FlightAware Discussions

FYI New Pi Kernel causes dump1090-fa to run much harder

Same here. It’s very clear, when I updated my system (updated twice)
grafik

Looks like it is, indeed, a problem with zerocopy.

Running 5.4.51 on a Pi 4B, dump1090-fa 3.8.1 + librtlsdr c1faae295cb523d34ebfd1e007f244e8ee624ea3:

librtlsdr built with ENABLE_ZEROCOPY=ON (and zerocopy is actually used):

CPU load: 46.3%
  4031 ms for demodulation
  23800 ms for reading from USB
  8 ms for network input and background tasks

librtlsdr built with ENABLE_ZEROCOPY=OFF:

CPU load: 11.8%
  5490 ms for demodulation
  1614 ms for reading from USB
  11 ms for network input and background tasks

On the older kernels, librtlsdr would try to use zerocopy but would bail out and not actually use it because of a kernel bug.

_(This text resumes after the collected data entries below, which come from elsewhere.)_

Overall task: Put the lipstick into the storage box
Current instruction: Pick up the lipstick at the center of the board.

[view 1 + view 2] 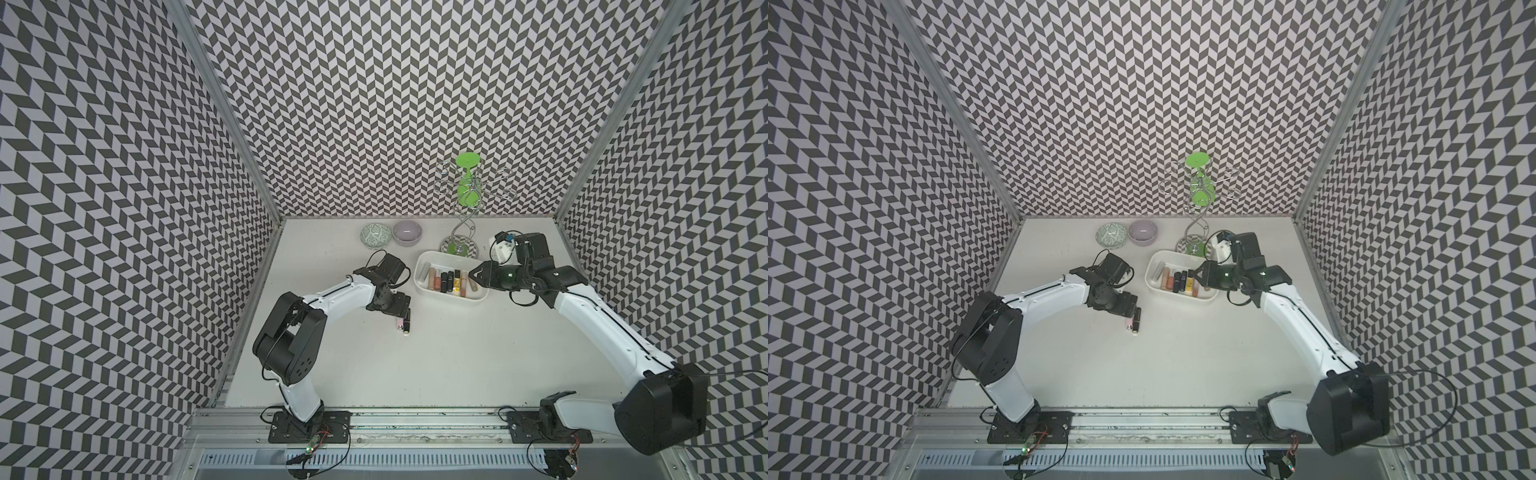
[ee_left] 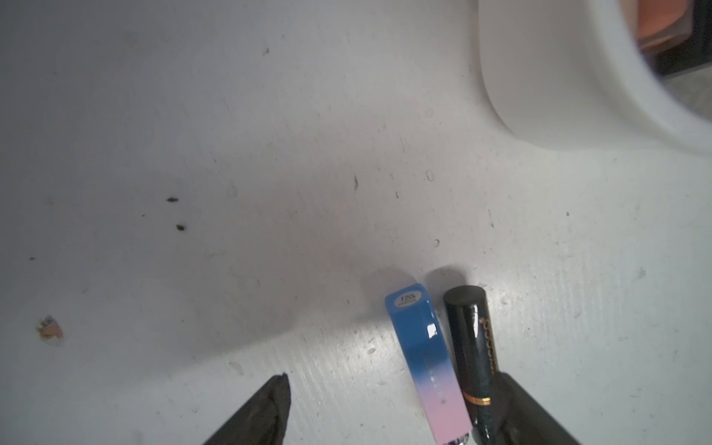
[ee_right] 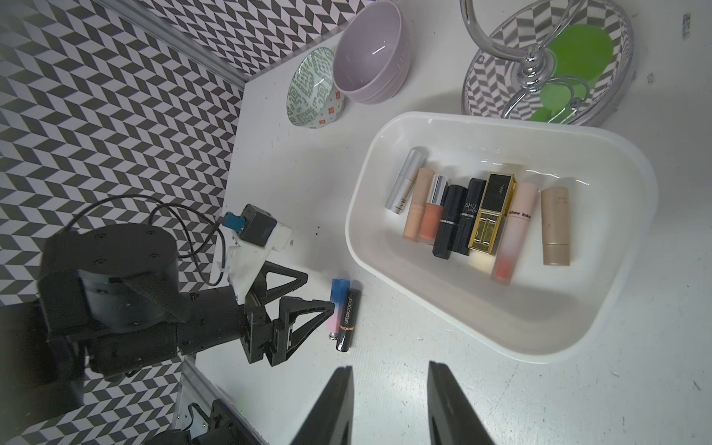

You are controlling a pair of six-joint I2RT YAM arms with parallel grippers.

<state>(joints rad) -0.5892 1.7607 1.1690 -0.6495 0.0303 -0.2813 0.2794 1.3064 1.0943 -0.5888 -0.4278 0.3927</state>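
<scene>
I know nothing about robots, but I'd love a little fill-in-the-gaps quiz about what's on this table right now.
1. The left hand is at the ____ lipsticks lying on the table, outside the storage box.
2. Beside the black lipstick, the blue lipstick fades to ____.
3. The right hand holds ____.
4. The lilac bowl and the green-patterned bowl are both ____.

Missing words: two; pink; nothing; empty.
</scene>
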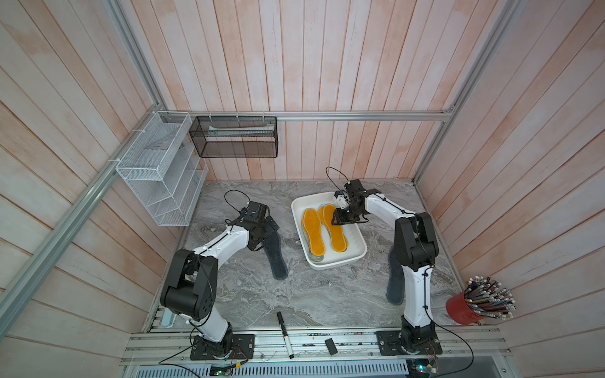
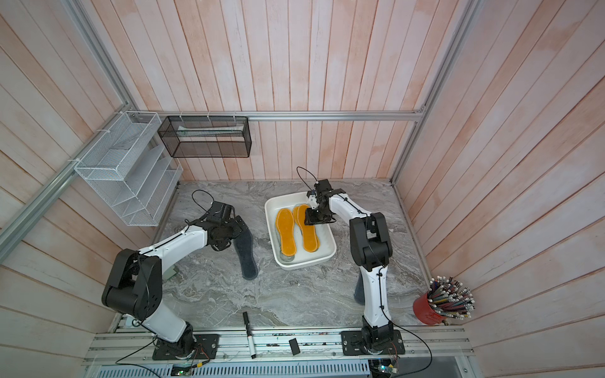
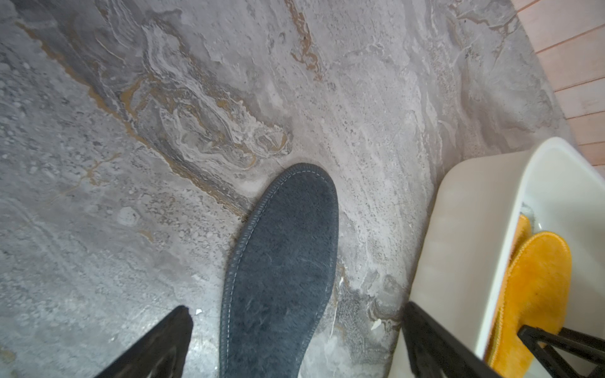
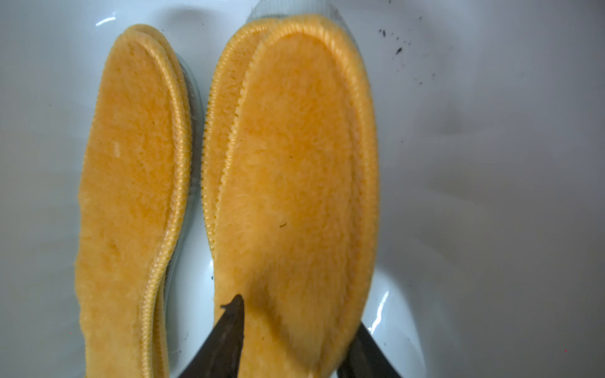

I would speculate that when zerocopy is enabled and actually used, the write cache characteristics of the memory region the buffers lie in interacts badly with what dump1090 does with those buffers (it does the initial conversion work in-place, writing the modified data back to the same buffer, and this is where the extra CPU seems to be coming from)

1 Like

I thought default was OFF in librtlsdr (IE this would be the default for repo installs), was their workaround for the kernel issue. Is why I tried with zerocopy =ON with the latest kernel and was still seeing the increased use. I had it backwards?

CMAKE:

option(ENABLE_ZEROCOPY "Enable usbfs zero-copy support" OFF)
if (ENABLE_ZEROCOPY)
    message (STATUS "Building with usbfs zero-copy support enabled")
    add_definitions(-DENABLE_ZEROCOPY=1)
else (ENABLE_ZEROCOPY)
    message (STATUS "Building with usbfs zero-copy support disabled, use -DENABLE_ZEROCOPY=ON to enable")
endif (ENABLE_ZEROCOPY)

I prolly messed something up…

This is true for current git, but not for the older versions provided by Raspbian. The default changed after the “dies with SIGKILL” problem surfaced, and those changes haven’t made it into Debian stable so far AFAIK.

So for my own education… it basically boils down to a USB stack issue causing excessive buffer/“memcopy” interrupts? Not wanting to confuse the thread, just trying to validate. I would assume the SIGKILL problem was more or less a timeout, or a GCC compilation bug. There are so many memory access layers, I get lost.

There’s a bunch of stuff going on here.

The idea behind zerocopy is to allow userspace to directly map the actual memory buffer used for talking to the USB controller. So the USB controller fills that memory, and then userspace can directly use the data, without the kernel needing to copy the data around further.

There was a cache coherency or mapping problem of some type (I’m not familiar with the exact mechanics) that meant that in older kernels, the userspace zerocopy buffer didn’t actually point at the right place. So userspace would see garbage data, not the expected USB data. librtlsdr built with ENABLE_ZEROCOPY=ON tests for this and disables zerocopy if that kernel bug is present. This is what happens on the 4.x kernels on a Pi.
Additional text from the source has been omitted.